Apostolic, and Roman Church has for ten or twelve centuries been toiling to collect together, arrange, amend, and settle this strange medley, which she has decorated with the imposing title of—one and infallible.”

Upon this mere pretension to unity and infallibility, and in relation to the fact that the corruptions which have defaced the Romish Church were of gradual growth, rather than such as were always persisted in by the Christian Church--truths which I have dwelt upon at some length, I find also this further undeniable, and, in part, very remarkable testimony in favor of my position. "We have seen," says Monastier, "that the Bishops of Lombardy approved of Vigilantius, and joined him in opposing the above mentioned errors. In Lombardy, it would appear that many Churches had, more or less, preserved sound doctrine. The long and persevering resistance of one part of the Church to the encroachments of the errors of the Romish Church, is unquestionable; for at the close of the sixth century, we find that Serenus, Bishop of Marseilles, had succeeded in banishing images from his Diocese." "Towards the middle of the eighth century, the struggle of the faithful against these errors still continued.

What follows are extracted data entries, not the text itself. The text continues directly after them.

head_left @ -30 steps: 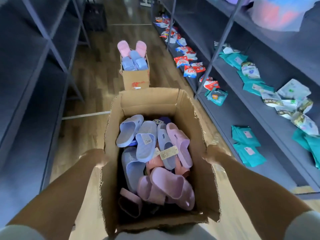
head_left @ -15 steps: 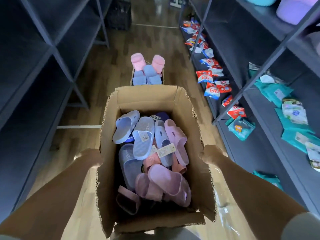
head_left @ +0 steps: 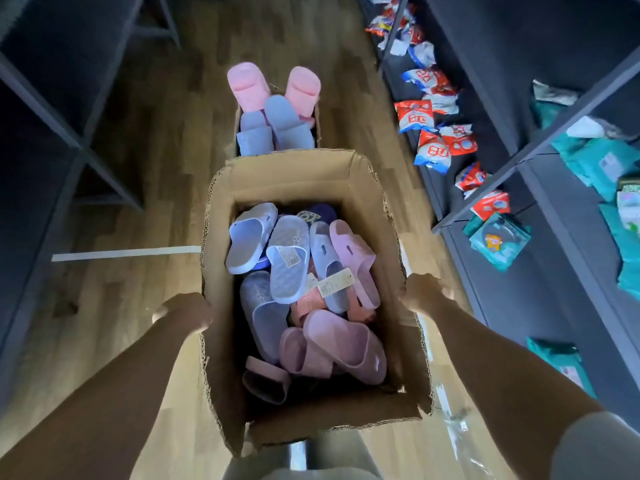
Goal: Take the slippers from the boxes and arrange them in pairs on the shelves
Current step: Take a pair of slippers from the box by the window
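In the aisle between two runs of dark grey metal shelving, you hold an open brown corrugated cardboard box in front of your body, one hand on each long side. Your left hand grips the left outer wall and your right hand the right. The fingers of both look curled against the card, their tips hidden. Inside the box lies a loose heap of moulded foam slippers in pale blue, pink and mauve, some bearing paper tags, all unpaired and overlapping. Each slipper is probably light, springy and slightly grippy, with nothing to break. Take one by its strap band or pinch it across the sole, matching colour and size as you lift. The cardboard box itself likely weighs little, but its ragged rim and slack flaps suggest soft walls, so support from below would serve better than squeezing. Ahead, on the pale wood-effect plank floor, stands a smaller cardboard carton with pink and blue slippers set on end. A white tape line crosses the floor to your left. The right-hand shelves carry red-and-white packets and teal packets. The shelving is dim, the floor brighter.
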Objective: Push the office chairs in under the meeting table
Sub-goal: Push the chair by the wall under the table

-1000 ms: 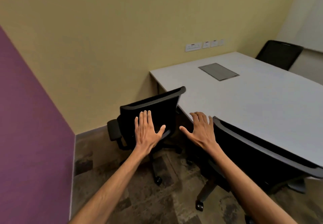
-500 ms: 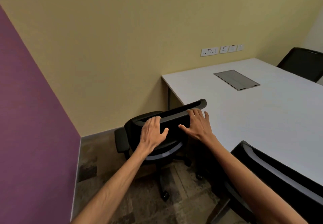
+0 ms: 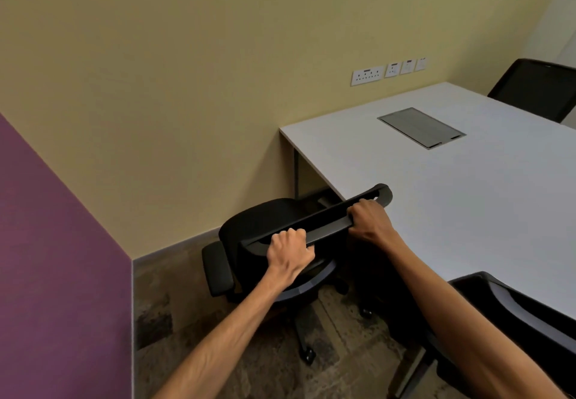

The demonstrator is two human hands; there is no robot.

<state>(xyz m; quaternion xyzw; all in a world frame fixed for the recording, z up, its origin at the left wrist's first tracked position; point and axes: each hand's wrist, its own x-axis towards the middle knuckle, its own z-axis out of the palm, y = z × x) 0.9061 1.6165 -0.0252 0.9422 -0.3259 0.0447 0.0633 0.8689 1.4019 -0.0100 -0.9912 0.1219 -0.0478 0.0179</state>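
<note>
A black office chair (image 3: 265,221) stands at the near-left corner of the white meeting table (image 3: 467,199), its seat partly under the table edge. My left hand (image 3: 288,250) is shut on the left part of the chair's top rail. My right hand (image 3: 369,219) grips the same rail near its right end. A second black chair (image 3: 511,311) sits at the lower right against the table's near side. A third black chair (image 3: 536,87) stands at the far side, top right.
A yellow wall with a row of sockets (image 3: 367,76) runs behind the table; a purple wall (image 3: 56,258) closes the left. A grey cable hatch (image 3: 420,127) is set in the tabletop. Patterned carpet (image 3: 187,305) lies between the chair and the walls.
My hands went from hovering flat behind the chair back to closing on its top rail. The view came closer to the corner chair and table.
</note>
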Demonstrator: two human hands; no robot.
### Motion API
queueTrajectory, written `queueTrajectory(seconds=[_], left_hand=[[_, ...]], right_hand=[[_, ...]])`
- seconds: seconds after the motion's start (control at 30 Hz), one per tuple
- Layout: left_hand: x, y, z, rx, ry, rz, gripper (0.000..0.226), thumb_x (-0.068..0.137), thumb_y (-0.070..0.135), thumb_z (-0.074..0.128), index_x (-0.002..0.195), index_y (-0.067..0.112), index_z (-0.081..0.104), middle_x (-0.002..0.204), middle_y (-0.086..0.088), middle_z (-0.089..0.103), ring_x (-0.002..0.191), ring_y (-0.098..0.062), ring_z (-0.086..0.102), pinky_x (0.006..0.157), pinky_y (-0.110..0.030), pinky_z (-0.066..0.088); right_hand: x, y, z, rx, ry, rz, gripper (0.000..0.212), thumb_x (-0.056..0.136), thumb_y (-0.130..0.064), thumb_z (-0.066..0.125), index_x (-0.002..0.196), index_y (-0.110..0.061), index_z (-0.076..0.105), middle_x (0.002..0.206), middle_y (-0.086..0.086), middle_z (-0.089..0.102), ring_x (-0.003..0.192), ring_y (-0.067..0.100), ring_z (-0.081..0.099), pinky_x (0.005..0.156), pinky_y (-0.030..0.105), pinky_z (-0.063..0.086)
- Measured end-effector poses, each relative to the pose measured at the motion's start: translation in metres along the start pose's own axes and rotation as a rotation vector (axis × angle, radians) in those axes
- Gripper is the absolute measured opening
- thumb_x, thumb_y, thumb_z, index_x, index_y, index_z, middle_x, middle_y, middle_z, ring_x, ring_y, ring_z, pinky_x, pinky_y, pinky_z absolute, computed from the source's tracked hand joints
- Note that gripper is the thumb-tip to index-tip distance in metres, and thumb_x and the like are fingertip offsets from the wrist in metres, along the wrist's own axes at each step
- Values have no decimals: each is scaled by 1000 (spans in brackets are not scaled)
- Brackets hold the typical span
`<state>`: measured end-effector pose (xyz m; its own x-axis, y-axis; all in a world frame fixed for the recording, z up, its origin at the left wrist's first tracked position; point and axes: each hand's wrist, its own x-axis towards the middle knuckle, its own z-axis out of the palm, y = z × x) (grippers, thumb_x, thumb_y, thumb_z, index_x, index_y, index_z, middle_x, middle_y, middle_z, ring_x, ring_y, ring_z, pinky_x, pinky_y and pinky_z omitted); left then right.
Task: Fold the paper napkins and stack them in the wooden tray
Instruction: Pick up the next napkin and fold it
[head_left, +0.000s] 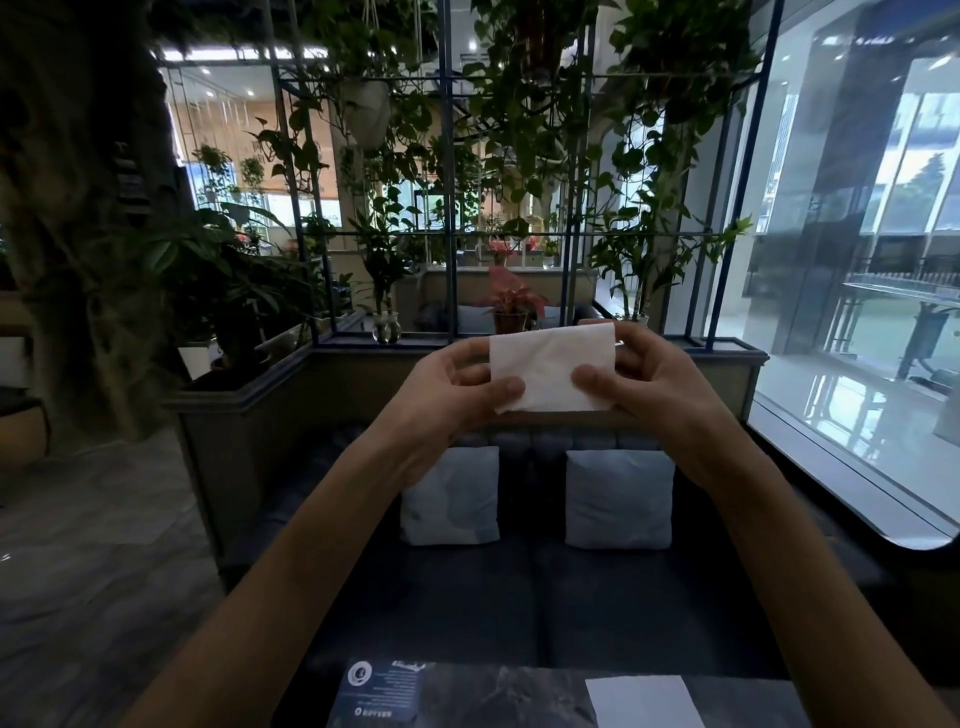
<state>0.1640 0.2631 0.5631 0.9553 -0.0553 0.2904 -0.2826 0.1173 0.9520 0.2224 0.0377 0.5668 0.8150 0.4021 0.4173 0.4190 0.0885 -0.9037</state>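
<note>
In the middle of the frame, the person is holding a white napkin up in the air, well above the desk. The left hand is pinching its lower left part, thumb on the near face and fingers curled behind. The right hand is doing the same at the lower right. The napkin looks partly folded, with a soft, uneven face and a lower edge that is running slightly askew. How many layers it has I cannot tell.

A second, flat napkin is lying on the desk at the bottom right of the frame, partly cut off by the edge. A printed card is lying at the bottom left of centre. The wooden tray is not showing anywhere in this view. Beyond the desk a dark sofa is carrying two pale cushions.

The main risk, as I judge it, is folding in mid-air with nothing underneath. The thin paper is likely to sag between the two pinches, so edges may not be meeting squarely and the crease may come out crooked. Pulling the hands apart too firmly could tear it. If either pinch loosens, the napkin could drop past the desk's far edge onto the sofa. A lopsided fold would also be stacking badly in the tray.
</note>
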Motion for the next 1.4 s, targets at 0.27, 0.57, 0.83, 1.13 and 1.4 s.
queueTrajectory(seconds=[0.27, 0.57, 0.83, 1.13, 1.4], left_hand=[[-14, -36, 26, 998, 464, 810, 22, 92, 2, 57, 107, 4, 73, 105, -10, 74, 99, -20, 69, 86, -25, 53], [-48, -93, 17, 474, 253, 393, 54, 89, 9, 50, 143, 14, 44, 141, -5, 55, 132, -14, 51, 109, -28, 43], [-54, -147, -7, 16, 163, -144, 21, 91, 23, 70, 109, 12, 68, 104, -7, 78, 96, -20, 75, 80, -32, 61], [-104, -297, -1, 113, 194, -493, 11, 97, 5, 60, 108, 2, 59, 90, -4, 69, 57, -3, 69, 44, -23, 57], [-174, -459, 31, 182, 241, -911, 11, 97, 8, 62, 105, 11, 56, 102, -13, 64, 79, -23, 64, 55, -28, 56]], right_hand=[[-18, 16, 26, -133, 201, 235, 62, 89, -69, 49, 100, -13, 74, 90, 4, 79, 82, 17, 73, 68, 30, 56], [-34, 61, 31, 201, 113, 171, 24, 95, -14, 67, 118, -6, 71, 106, 8, 80, 96, 20, 77, 72, 24, 60], [-58, 127, 55, 34, 83, 269, 20, 94, -15, 70, 114, -14, 71, 99, 3, 81, 91, 17, 78, 71, 20, 60], [-151, 274, 63, -91, 131, 653, 13, 96, -22, 68, 108, -28, 70, 92, -9, 80, 80, 12, 77, 60, 24, 60], [-265, 403, 64, -172, 112, 1149, 35, 97, -20, 67, 130, -10, 61, 99, 3, 73, 72, 13, 68, 46, 12, 48]])
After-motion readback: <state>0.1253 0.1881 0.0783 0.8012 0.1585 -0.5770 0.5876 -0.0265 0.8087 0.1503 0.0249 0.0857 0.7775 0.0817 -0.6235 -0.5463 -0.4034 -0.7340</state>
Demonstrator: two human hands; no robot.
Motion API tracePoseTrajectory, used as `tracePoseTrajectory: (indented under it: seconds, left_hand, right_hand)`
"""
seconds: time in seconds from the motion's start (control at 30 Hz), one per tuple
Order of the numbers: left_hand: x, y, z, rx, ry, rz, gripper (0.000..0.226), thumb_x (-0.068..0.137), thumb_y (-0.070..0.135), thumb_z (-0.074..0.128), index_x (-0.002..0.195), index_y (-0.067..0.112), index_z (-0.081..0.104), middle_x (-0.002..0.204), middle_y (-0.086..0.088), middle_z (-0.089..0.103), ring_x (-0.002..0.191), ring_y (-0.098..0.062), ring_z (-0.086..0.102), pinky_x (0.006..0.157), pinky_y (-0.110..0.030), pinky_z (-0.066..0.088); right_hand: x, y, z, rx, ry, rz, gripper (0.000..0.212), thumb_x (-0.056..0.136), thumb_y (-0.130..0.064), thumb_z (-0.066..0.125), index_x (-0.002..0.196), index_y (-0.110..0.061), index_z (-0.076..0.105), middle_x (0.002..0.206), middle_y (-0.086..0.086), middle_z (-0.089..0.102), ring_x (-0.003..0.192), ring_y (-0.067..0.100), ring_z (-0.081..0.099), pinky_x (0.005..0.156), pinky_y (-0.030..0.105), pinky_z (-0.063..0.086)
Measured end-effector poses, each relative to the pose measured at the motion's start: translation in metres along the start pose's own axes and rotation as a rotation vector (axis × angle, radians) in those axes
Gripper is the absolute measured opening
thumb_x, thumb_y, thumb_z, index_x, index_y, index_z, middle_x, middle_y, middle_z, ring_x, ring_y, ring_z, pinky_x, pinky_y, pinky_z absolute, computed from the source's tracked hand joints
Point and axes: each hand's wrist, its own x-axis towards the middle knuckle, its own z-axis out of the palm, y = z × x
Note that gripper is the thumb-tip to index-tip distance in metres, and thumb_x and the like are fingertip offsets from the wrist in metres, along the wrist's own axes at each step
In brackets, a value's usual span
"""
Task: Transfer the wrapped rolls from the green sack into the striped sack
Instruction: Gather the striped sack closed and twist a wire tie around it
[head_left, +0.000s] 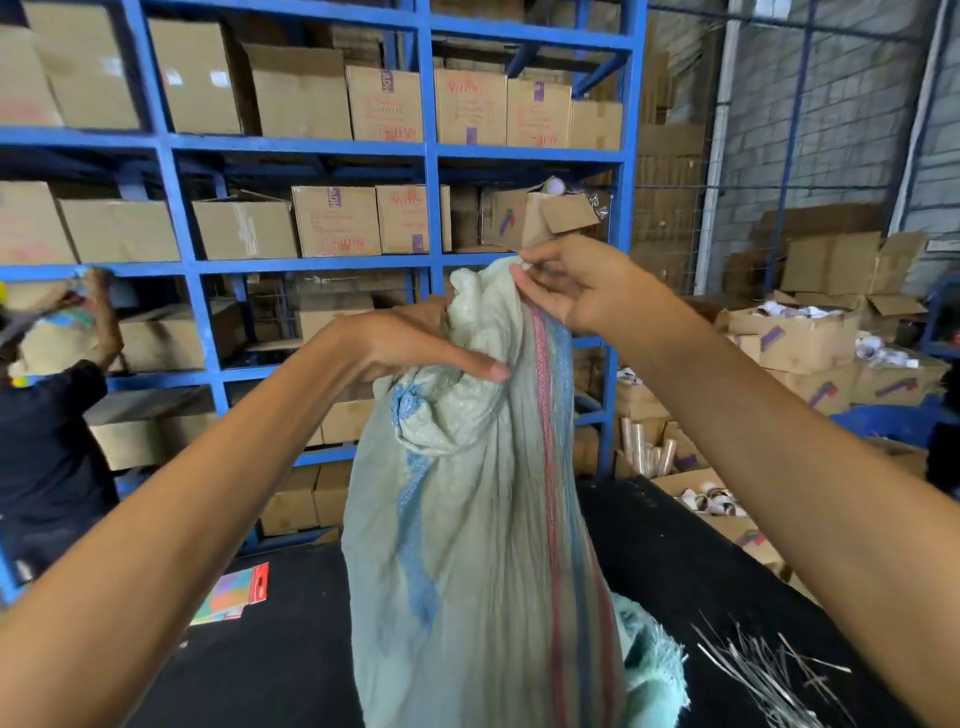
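Plainly risky: striped sack could slump or drop if right hand, pinching the top hem, or left hand, gripping the bunched neck, slackens. Hangs over black table, long axis vertical, gathered mouth up. Possibly green sack crumpled behind its base.
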Motion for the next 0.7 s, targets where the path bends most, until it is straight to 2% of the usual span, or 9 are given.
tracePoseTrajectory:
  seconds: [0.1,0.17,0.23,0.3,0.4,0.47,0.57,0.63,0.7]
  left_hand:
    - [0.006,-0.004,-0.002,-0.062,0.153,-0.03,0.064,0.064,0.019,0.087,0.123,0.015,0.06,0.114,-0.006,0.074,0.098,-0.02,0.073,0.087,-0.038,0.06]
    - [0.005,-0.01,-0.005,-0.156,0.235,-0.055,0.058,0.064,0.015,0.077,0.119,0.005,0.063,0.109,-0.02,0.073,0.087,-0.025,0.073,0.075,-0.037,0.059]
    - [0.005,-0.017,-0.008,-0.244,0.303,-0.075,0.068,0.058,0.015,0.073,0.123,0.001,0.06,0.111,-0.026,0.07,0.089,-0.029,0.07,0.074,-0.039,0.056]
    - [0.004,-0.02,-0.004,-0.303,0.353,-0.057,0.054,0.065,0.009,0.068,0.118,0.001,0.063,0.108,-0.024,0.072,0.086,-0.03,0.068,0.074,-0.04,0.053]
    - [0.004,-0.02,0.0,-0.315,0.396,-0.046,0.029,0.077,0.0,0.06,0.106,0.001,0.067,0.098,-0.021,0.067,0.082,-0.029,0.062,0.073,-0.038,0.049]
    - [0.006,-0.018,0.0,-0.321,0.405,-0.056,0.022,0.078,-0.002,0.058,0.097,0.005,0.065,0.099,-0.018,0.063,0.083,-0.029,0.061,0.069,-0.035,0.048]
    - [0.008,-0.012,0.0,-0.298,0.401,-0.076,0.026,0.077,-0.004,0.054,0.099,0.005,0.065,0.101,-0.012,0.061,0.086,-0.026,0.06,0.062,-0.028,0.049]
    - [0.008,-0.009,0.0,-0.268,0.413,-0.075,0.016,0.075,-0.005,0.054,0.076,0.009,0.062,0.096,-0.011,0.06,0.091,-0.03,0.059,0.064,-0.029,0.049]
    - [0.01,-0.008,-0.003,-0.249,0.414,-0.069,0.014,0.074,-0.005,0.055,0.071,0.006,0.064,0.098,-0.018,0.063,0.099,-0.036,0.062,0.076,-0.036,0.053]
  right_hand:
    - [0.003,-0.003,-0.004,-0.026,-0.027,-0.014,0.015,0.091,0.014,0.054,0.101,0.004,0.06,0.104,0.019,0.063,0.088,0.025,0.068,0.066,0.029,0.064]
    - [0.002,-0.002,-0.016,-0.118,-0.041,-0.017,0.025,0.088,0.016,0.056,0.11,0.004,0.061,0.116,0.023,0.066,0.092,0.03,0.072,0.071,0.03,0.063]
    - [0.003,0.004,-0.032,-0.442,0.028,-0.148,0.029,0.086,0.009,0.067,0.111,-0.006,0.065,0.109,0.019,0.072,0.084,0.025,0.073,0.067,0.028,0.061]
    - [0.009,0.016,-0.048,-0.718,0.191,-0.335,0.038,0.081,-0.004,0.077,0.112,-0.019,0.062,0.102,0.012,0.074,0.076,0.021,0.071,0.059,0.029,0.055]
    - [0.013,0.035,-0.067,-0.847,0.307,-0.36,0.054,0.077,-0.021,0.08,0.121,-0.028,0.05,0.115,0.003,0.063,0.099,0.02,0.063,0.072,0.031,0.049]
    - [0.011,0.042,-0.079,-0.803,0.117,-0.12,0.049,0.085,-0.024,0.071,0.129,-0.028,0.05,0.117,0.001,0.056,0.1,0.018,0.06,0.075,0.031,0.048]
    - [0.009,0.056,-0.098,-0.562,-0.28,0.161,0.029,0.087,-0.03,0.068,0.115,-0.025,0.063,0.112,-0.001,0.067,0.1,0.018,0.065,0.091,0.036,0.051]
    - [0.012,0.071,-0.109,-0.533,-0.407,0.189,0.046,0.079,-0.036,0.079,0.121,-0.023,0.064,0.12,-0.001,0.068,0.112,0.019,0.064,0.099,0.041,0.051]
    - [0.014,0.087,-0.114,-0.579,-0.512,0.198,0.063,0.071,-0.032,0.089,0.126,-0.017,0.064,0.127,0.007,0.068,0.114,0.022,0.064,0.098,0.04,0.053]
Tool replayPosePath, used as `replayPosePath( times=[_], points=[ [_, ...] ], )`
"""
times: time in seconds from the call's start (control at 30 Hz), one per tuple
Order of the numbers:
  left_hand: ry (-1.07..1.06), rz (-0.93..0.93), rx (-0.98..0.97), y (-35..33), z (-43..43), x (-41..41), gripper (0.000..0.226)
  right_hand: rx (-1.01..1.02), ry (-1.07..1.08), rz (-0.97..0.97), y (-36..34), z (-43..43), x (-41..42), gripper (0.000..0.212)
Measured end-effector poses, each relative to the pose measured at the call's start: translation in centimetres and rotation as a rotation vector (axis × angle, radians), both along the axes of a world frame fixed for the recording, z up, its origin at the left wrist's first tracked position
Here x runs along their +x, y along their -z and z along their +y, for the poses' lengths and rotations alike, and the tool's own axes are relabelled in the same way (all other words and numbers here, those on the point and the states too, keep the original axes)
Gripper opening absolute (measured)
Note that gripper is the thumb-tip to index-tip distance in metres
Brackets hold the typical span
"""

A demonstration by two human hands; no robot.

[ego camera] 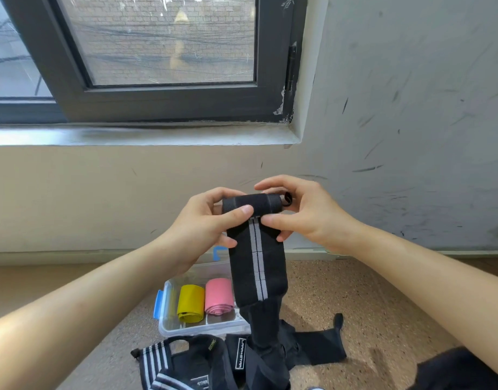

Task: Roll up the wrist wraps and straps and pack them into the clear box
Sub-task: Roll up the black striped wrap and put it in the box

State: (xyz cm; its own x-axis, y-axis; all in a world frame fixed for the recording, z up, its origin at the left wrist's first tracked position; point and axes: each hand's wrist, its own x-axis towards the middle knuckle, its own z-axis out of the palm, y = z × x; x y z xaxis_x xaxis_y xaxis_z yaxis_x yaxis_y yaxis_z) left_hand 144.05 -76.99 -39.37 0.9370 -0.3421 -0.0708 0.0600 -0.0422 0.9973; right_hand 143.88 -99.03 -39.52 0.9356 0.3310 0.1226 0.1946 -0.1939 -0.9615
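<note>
Both hands grip the rolled top of a black wrist wrap [256, 249] held up in the air. Left hand [205, 220]: thumb on the front of the roll, fingers curled behind. Right hand [301, 212]: thumb and fingers pinch the roll's right end, next to a small black loop [287, 199]. Grey-striped tail hangs down to the floor. Below it, clear box [203, 329], blue latches, with a yellow roll [190, 304] and a pink roll [219, 296] side by side inside. More black straps [186, 364] heaped on the floor in front of the box.

- left hand [203, 226] and right hand [307, 218]: bare, short trimmed nails on the fingers [243, 210].
- left forearm [101, 299] and right forearm [411, 271]: bare all the way back from the fingers.
</note>
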Motion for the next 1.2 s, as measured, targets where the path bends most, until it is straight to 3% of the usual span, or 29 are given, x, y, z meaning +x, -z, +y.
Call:
replayPosePath(
  times=[0.2,0.37,0.67,0.87,1.0,1.1,1.2],
  points=[
    [-0.045,-0.192,0.084,-0.1,0.1,0.0,0.028,0.115,-0.080,0.297,-0.1,-0.1,-0.2,0.042],
    [-0.003,-0.306,0.126,0.1,0.3,0.0,0.034,0.140,-0.063,0.246,-0.2,0.2,-0.2,0.033],
    [0.117,0.025,0.044,0.4,0.4,-0.1,0.043,0.131,0.017,0.113,-0.1,0.3,-0.2,0.030],
    [0.059,0.135,-0.011,-0.1,-0.1,-0.4,0.056,0.074,0.012,-0.046,0.5,0.3,-0.1,0.036],
    [0.041,0.149,-0.054,-0.1,0.1,-0.2,0.046,0.006,0.039,-0.126,0.5,0.4,-0.2,0.039],
    [0.038,0.132,-0.075,0.1,0.2,0.0,0.037,-0.009,0.035,-0.051,0.1,0.3,-0.3,0.040],
    [0.028,0.060,-0.057,0.2,0.3,0.1,0.039,0.073,0.024,0.186,-0.8,0.0,-0.3,0.042]
  ],
)
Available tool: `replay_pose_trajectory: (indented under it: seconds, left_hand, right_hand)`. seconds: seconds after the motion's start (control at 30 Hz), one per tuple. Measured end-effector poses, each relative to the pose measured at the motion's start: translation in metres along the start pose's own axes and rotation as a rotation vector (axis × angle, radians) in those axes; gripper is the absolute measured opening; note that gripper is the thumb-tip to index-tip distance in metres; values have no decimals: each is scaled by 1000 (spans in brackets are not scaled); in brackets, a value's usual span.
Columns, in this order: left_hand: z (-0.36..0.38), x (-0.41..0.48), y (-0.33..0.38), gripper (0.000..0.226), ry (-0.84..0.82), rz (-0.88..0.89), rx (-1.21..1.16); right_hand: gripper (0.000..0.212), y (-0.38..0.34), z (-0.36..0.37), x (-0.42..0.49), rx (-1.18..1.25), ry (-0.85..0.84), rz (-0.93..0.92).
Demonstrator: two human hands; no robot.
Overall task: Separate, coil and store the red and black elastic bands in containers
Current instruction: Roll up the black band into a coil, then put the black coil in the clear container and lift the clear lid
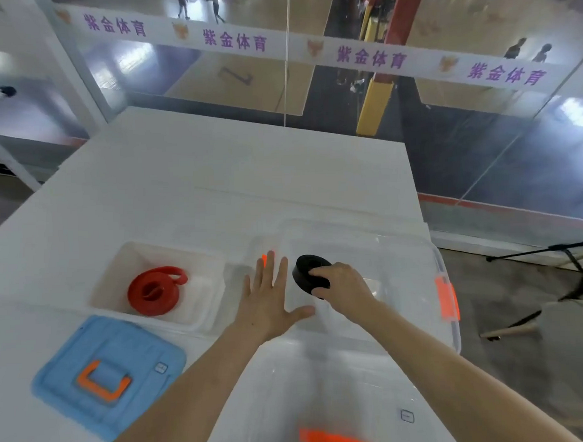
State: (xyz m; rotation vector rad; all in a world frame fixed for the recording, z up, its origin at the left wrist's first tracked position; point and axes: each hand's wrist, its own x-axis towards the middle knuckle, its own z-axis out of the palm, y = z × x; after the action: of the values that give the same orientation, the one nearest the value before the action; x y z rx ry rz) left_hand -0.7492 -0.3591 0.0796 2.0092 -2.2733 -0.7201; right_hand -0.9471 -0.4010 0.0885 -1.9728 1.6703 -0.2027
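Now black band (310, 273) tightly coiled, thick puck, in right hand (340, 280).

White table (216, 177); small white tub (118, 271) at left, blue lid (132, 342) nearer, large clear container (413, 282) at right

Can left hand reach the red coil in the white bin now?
Likely yes: left hand is open and empty, white bin is uncovered, and nothing stands between it and the red coil.

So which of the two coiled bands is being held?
The black band: the right hand grips it at the clear container. The red band lies in the white tub, untouched.
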Motion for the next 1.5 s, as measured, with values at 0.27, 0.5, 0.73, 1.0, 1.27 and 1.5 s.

We see it carried on between the French Prelates and Boniface, the Apostle of Germany. Claude Clement, Sidonius, Virgilius, Samson, and Aldebert at their head, reproached Boniface with propagating the following errors :--the celibacy of the priests; the worship of relics; the adoration of images; the supremacy of the popes; masses for the dead; purgatory;" and other Romish dogmata. Upon this particular point, further, the evidence of Charlemagne is not without its weight. The prelates of the second Council of Nice [A. D. 787] having anathematized those who refused to worship images, the Great French King pertinently reminded them that "in so doing, they had anathematized and branded as heretics their own fathers, and as they had been consecrated by them, their consecration was null, and therefore they were not themselves true priests."